Ziesmer is a registered nurse at the Green Bay VA Clinic. He said the cafe welcomes all veterans, especially younger ones who served in more recent conflicts.

“I think they don’t understand they fit in here,” Ziesmer said. “We don’t care who you are, your branch, your size or your color. They fit in with us.”

Betty Allen, an 83-year-old Marine, who achieved the rank of sergeant E4 during the Korean War, said veterans at the cafe come from different branches and served in different eras, but the gathering is about camaraderie.

“Come and enjoy yourself, meet fellow veterans and it’s a nice, friendly atmosphere,” she said. “We have fun. Sometimes you can hear us from the front of the store.”

Leon Kaiver, second vice commander of AMVETS Post 57 in Howard, left, presents Rick Teegarden, University Avenue Festival Foods store director, with the Golden Eagle award Sept. 6. The award is given to businesses that have shown outstanding support to local veterans. Ben Rodgers Photo

The group is thankful for the opportunity to get together once a week.
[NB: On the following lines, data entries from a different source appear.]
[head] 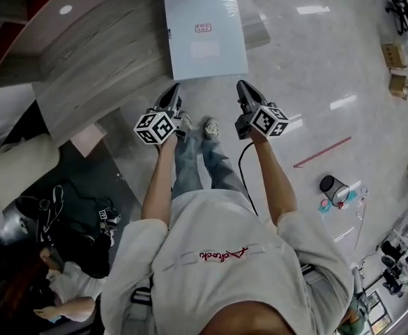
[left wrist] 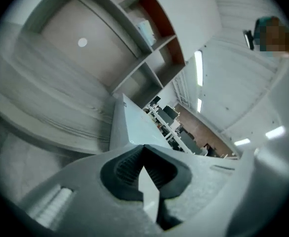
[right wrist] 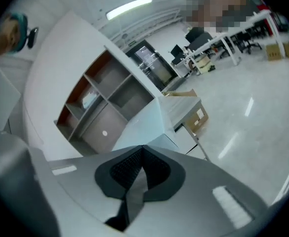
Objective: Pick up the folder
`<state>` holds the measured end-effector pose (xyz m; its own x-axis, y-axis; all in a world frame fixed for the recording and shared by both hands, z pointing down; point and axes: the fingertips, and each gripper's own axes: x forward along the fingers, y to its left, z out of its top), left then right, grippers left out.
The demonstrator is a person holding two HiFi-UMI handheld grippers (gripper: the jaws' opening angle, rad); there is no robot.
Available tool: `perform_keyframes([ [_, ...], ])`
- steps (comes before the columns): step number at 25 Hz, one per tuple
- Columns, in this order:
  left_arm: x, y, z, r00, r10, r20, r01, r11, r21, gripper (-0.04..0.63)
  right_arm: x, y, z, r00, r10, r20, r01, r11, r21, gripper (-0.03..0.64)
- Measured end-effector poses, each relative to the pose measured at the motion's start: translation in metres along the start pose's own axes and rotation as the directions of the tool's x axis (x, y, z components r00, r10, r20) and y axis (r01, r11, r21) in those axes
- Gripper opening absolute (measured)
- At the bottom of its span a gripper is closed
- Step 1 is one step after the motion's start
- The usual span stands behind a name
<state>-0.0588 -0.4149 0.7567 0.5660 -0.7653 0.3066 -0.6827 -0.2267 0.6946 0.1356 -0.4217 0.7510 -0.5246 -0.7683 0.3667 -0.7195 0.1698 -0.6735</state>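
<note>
Glossy floor (head: 315,61), wood-grain counter (head: 92,68) beneath a flat white folder (head: 204,33) pinched in fingers (left wrist: 127,168) of left gripper (head: 174,89) and right gripper (head: 243,87)

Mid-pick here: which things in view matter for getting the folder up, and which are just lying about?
Part of the job:
- folder
- left gripper, shut on the folder's near edge
- right gripper, shut on the same edge

Just lying about:
- wooden counter
- red strip on the floor
- cardboard boxes
- pink sheet

Office: desk rows (right wrist: 233,36), wall shelving (right wrist: 104,90)
</note>
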Motion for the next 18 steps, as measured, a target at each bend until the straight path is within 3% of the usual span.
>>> perform_keyframes([
  [3,0.002,0.003,-0.003,1.0,-0.02,0.013,0.021,0.997,-0.076,-0.001,0.004,0.0,0.003,0.993,0.093,0.069,-0.105,0.974,0.199,0.006],
  [6,0.004,0.005,-0.007,0.999,-0.03,0.016,0.032,0.993,-0.112,-0.001,0.01,0.001,0.001,0.975,0.181,0.132,-0.218,0.9,0.376,0.006],
  [9,0.004,0.007,-0.013,1.0,-0.01,-0.012,0.009,0.998,-0.057,0.0,0.013,-0.004,-0.004,0.962,0.204,0.181,-0.268,0.835,0.48,0.008],
  [11,0.005,0.005,-0.016,0.999,-0.003,-0.036,0.003,1.0,-0.004,-0.001,0.015,-0.007,-0.007,0.954,0.218,0.207,-0.297,0.792,0.533,0.181],
  [12,0.005,0.004,-0.016,0.999,0.0,-0.044,0.001,1.0,0.016,-0.002,0.016,-0.009,-0.007,0.948,0.22,0.229,-0.313,0.767,0.56,0.222],
  [15,0.006,0.003,-0.017,0.999,0.004,-0.051,-0.002,0.999,0.035,-0.002,0.019,-0.021,-0.003,0.932,0.2,0.302,-0.351,0.699,0.623,0.308],
  [18,0.006,0.004,-0.017,0.998,0.009,-0.056,-0.008,0.999,0.035,-0.001,0.028,-0.028,-0.004,0.932,0.192,0.308,-0.353,0.68,0.643,0.363],
])
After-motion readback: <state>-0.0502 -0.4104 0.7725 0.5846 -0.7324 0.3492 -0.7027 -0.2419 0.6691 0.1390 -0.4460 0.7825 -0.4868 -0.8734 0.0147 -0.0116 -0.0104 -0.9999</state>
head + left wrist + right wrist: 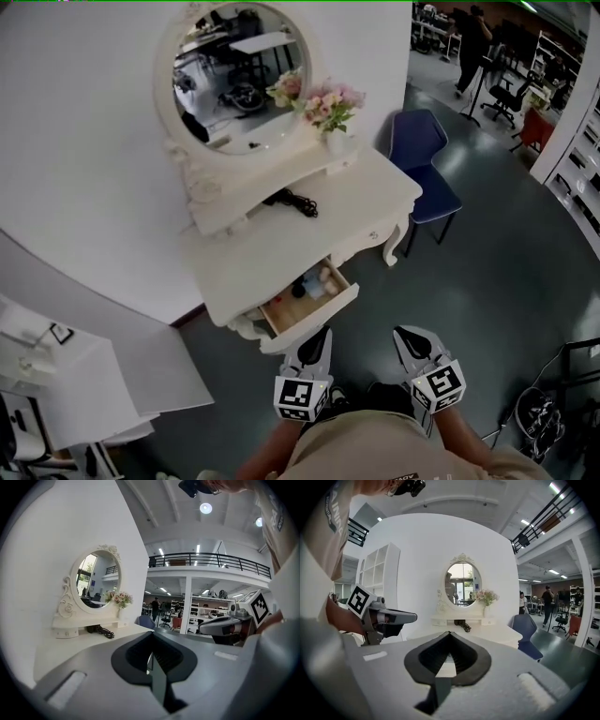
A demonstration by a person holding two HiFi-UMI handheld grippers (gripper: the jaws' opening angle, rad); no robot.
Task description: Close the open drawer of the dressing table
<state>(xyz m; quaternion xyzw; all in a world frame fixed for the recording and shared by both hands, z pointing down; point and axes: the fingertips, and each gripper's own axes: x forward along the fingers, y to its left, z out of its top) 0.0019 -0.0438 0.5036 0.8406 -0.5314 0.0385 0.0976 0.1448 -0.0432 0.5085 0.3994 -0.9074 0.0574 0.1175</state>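
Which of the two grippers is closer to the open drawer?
The left gripper: its tips almost reach the open drawer, while the right gripper is off to the side.

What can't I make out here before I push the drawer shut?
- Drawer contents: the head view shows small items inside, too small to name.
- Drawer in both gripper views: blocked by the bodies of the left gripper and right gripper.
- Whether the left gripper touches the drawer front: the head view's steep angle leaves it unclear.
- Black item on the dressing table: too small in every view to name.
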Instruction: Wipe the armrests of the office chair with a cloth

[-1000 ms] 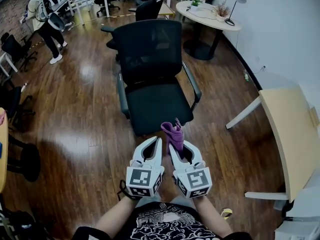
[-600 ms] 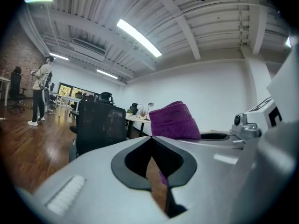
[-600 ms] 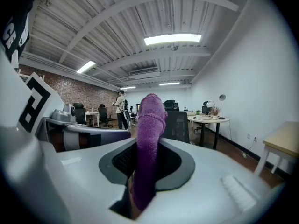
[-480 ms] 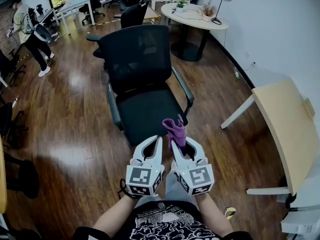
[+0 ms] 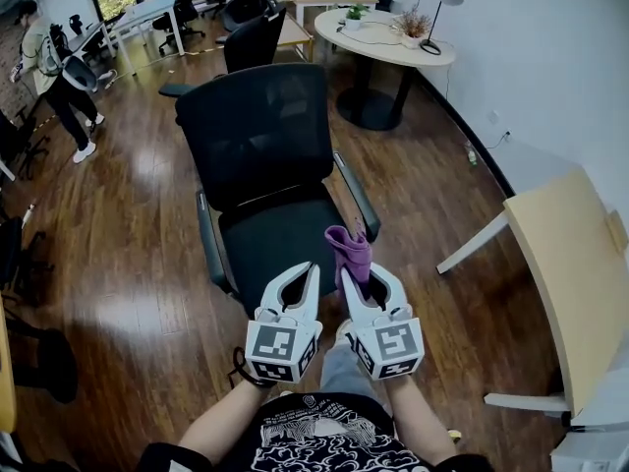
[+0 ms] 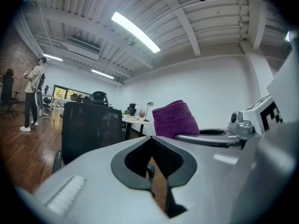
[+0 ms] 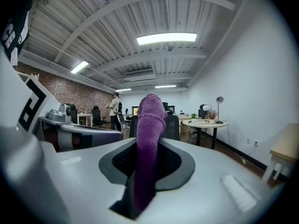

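While both grippers are held side by side close to the person's body, the right gripper has its jaws clamped on a purple cloth, which stands up in a folded bunch above the fingertips. In the right gripper view the cloth fills the gap between the dark pads and rises past them. The left gripper sits just beside the right one, jaws drawn together at the tips with nothing between them; the left gripper view shows only the oval opening behind the closed tips and the cloth off to its right.

Directly ahead of both grippers stands the black office chair, its seat facing them. One armrest lies just beyond the cloth, ahead of the right gripper; the other armrest lies ahead and to the outer side of the left gripper. The cloth touches neither. Farther ahead, beyond the chair, is a round table.
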`<state>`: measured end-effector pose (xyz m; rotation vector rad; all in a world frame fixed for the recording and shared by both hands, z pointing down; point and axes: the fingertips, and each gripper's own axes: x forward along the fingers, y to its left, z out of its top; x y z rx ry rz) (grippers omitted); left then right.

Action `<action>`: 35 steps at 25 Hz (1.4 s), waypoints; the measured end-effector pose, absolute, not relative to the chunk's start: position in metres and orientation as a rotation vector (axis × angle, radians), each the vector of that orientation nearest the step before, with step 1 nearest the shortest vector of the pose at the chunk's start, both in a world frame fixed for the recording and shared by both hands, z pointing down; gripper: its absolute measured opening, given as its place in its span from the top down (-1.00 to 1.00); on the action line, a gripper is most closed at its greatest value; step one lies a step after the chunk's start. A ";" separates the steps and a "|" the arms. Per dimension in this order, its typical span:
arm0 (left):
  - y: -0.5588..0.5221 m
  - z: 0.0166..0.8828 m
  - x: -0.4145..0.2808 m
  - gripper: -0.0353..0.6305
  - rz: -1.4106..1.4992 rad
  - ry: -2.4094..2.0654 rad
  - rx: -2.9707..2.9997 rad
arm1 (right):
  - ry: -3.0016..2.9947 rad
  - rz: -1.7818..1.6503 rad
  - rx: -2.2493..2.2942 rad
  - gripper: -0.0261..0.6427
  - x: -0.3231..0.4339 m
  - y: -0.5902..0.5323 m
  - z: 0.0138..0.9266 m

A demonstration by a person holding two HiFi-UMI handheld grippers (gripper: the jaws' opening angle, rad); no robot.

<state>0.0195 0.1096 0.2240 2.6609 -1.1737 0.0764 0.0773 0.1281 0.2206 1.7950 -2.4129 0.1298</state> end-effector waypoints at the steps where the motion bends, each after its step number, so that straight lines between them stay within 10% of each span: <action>1: 0.099 0.225 0.028 0.88 0.084 -1.175 2.658 | -2.417 0.131 1.787 0.70 0.084 0.116 0.221; 35: -0.234 0.321 0.173 0.88 0.107 -1.453 2.401 | -2.458 0.122 1.394 0.70 0.238 -0.235 0.338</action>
So much so, that as a show of appreciation, they honored the store on Friday, Sept. 6.

Leon Kaiver, second vice commander of AMVETS Post 57 in Howard, presented Festival Foods with the Golden Eagle award, given to businesses that have shown outstanding support to local veterans.

“I’m really humbled that they would think that much of us to give us this honor,” said Rick Teegarden, University Festival store director. “We’re just trying to give back to them for what they gave to us.”

Teegarden was too young for Vietnam, but he is well aware of the difficulty returning veterans faced when they came home.

He said he is happy to provide a place where they can be themselves.

“I feel like they finally have a time of healing,” Teegarden said. “I hear them laughing up here, they’re swapping stories they aren’t telling anyone else probably, and when they are up here, they are healing.”

Kaiver, who reached the rank of master chief petty officer during his 22 years of service with the Navy, said it was an obvious choice to honor the University Festival with the Golden Eagle award.

“It’s extremely important,” he said of the cafe. “It gives veterans an opportunity to sit down in a formal setting. We all have that in common and understand each other.”

The American Heroes Cafe runs from 8 a.m. to noon every Friday at the University location above the deli in the back. There is no cost to attend.

“They’re welcome, they’re appreciated and they’re honored,” Teegarden said. “It’s a safe space for them. They can come here and be among other veterans.”